Start of Information provided
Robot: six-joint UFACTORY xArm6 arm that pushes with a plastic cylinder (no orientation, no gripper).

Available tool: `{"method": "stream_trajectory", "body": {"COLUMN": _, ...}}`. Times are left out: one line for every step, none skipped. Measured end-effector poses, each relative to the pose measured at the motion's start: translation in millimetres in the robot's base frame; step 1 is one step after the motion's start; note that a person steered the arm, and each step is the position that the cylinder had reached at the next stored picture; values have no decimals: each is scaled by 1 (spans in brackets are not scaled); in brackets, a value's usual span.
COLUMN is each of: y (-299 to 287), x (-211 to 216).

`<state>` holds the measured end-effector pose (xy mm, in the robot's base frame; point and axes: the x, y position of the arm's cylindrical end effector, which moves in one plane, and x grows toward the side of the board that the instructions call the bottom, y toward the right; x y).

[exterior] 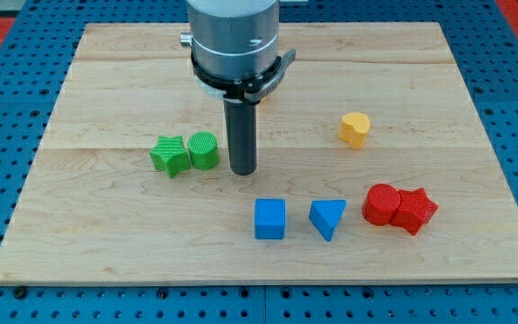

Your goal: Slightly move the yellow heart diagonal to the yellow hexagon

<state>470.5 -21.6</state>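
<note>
The yellow heart (354,130) lies on the wooden board (106,72) at the view's right of centre. My tip (243,171) rests on the board well to the heart's left and slightly lower, just right of a green cylinder (203,150). A small yellow sliver (262,101) shows beside the rod under the arm's collar. It may be the yellow hexagon, but the arm hides most of it.
A green star (169,156) touches the green cylinder's left side. A blue cube (270,219) and a blue triangle (328,218) lie below my tip. A red cylinder (383,204) and a red star-like block (415,211) touch at the lower right.
</note>
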Motion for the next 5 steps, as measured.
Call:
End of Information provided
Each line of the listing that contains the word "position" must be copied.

Available tool: `{"method": "stream_trajectory", "body": {"COLUMN": _, ...}}`. Times are left out: one line for every step, none skipped. Measured end-effector poses, each relative to the pose measured at the motion's start: translation in millimetres in the robot's base frame; step 1 is one step after the motion's start; note that a person steered the arm, and each step is the position that the cylinder had reached at the next stored picture; values have no decimals: each is scaled by 1 (spans in brackets are not scaled); in brackets, a value's usual span.
`<state>` holds the measured end-effector pose (xy mm, in the robot's base frame; point and axes: the x, y position of the arm's cylindrical end effector, which moves in one plane, and x grows toward the side of the board that the instructions call the bottom, y toward the right; x y).

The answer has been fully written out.